Making systems and processes one

One of the most essential and challenging segments of the integration process will be coordinating and implementing system changes. Particularly, in regard to Information Technology. Technology is pervasive, touching virtually all aspects of a company’s operations, and many of these functions are mission-critical. Because IT is the common denominator among all corporate departments, successful integration is critical to the success of the entire operation.

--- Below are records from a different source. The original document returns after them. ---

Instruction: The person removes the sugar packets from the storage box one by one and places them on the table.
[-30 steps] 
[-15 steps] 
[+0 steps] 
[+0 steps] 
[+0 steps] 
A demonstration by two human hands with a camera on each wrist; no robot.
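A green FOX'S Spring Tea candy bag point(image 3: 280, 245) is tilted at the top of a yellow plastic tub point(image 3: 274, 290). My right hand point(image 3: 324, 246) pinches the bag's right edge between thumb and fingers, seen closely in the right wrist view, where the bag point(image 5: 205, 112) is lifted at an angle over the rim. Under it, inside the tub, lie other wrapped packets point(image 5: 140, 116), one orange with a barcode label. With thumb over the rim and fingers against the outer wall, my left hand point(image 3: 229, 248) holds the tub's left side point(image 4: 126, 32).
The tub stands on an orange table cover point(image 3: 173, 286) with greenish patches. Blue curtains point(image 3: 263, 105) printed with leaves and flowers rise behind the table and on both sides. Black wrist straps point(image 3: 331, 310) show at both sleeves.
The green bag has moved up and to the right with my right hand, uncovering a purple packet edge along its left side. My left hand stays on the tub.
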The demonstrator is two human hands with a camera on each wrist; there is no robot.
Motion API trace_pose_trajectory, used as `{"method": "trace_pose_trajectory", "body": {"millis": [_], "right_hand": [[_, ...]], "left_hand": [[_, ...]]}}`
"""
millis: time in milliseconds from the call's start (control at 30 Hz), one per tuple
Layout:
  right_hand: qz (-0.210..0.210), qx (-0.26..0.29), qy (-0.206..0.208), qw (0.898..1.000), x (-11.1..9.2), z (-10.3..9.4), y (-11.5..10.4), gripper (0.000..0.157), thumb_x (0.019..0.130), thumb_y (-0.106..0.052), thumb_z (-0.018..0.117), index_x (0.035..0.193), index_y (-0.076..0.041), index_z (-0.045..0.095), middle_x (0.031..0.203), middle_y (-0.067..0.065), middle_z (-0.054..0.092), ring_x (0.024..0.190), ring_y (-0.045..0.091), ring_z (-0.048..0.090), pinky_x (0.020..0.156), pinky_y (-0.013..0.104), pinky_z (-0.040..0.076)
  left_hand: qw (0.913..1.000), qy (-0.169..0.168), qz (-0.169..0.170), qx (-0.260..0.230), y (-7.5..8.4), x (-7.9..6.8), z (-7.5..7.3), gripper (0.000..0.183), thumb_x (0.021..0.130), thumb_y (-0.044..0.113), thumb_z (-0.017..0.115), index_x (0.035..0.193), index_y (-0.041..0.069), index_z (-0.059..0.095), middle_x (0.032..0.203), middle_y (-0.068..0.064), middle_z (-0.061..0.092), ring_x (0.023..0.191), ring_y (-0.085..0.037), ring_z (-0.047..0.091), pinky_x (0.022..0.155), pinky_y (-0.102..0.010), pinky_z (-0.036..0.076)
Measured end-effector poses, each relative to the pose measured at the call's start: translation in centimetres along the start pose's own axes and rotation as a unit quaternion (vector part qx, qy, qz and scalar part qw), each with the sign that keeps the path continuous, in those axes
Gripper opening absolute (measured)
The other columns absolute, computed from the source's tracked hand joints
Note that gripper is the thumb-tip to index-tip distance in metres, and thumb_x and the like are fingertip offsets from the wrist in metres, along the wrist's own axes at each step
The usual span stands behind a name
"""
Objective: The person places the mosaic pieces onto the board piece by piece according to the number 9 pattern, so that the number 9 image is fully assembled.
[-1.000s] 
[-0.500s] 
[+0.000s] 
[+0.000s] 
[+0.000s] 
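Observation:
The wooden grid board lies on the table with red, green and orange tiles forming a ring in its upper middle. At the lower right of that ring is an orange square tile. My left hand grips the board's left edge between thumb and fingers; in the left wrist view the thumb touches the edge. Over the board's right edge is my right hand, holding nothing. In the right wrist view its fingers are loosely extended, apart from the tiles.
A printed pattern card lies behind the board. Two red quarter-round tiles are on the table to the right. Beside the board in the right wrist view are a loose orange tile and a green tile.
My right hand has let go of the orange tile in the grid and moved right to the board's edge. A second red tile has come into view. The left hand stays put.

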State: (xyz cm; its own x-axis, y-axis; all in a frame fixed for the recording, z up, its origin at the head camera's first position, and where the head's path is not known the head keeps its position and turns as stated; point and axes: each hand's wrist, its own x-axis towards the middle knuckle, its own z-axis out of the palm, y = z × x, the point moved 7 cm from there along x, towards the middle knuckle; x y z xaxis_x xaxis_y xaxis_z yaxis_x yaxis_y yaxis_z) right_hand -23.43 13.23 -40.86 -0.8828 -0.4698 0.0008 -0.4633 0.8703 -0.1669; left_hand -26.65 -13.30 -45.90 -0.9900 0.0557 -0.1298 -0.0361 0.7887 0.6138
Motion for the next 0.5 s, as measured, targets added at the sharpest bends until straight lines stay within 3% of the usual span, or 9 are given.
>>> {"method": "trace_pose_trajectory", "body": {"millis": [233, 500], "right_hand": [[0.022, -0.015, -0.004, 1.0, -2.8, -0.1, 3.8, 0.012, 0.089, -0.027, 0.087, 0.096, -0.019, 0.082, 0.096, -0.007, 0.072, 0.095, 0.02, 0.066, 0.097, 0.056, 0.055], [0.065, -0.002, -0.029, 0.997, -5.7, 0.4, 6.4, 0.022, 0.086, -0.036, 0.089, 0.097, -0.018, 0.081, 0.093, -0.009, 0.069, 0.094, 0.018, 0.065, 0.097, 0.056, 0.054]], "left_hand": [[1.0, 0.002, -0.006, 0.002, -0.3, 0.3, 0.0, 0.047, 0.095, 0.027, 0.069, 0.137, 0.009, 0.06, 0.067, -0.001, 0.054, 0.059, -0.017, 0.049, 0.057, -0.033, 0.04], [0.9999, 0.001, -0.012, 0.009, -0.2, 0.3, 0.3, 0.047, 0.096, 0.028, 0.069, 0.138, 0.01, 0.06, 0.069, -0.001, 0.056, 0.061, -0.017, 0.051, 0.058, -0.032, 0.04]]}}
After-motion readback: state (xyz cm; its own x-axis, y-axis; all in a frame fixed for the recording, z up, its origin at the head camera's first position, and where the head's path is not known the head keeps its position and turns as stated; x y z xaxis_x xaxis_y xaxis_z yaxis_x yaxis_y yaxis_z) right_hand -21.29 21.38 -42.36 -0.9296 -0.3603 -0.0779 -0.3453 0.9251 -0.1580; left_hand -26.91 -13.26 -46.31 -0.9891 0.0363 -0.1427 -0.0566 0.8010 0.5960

The following are the key steps to take when integrating IT functions:

  • Form an IT Steering Committee – Like the HR integration team, you should also designate a sub-group of professionals focused solely ensuring the integration of all IT operations.
  • Align corporate governance – Internal controls are essential in any industry, and cannabis and hemp are no exception. The Acquirer will have their own systems in place and the relative strength and compatibility of the Target company’s own system should be a focus of the due diligence process. The next step will be to combine or update the new entity’s policies, practices, and functions.
  • Implement applications and data system – In an ideal environment, the Acquirer and the resulting entity from the M&A deal will share a core information system. Achieving this will require a period of aligning processes and controls and consolidating and eliminating redundant functionality and platforms.
  • IT organization and structure – Key IT functions and responsibilities will need to be combined, assigned, and reorganized to support the mission, vision, and strategy of the combined organization.
  • Establish security and privacy rules – The new, combined IT environment will need clearly defined policies, standards, and responsibilities for ensuring appropriate handling and protection of company data across the organization.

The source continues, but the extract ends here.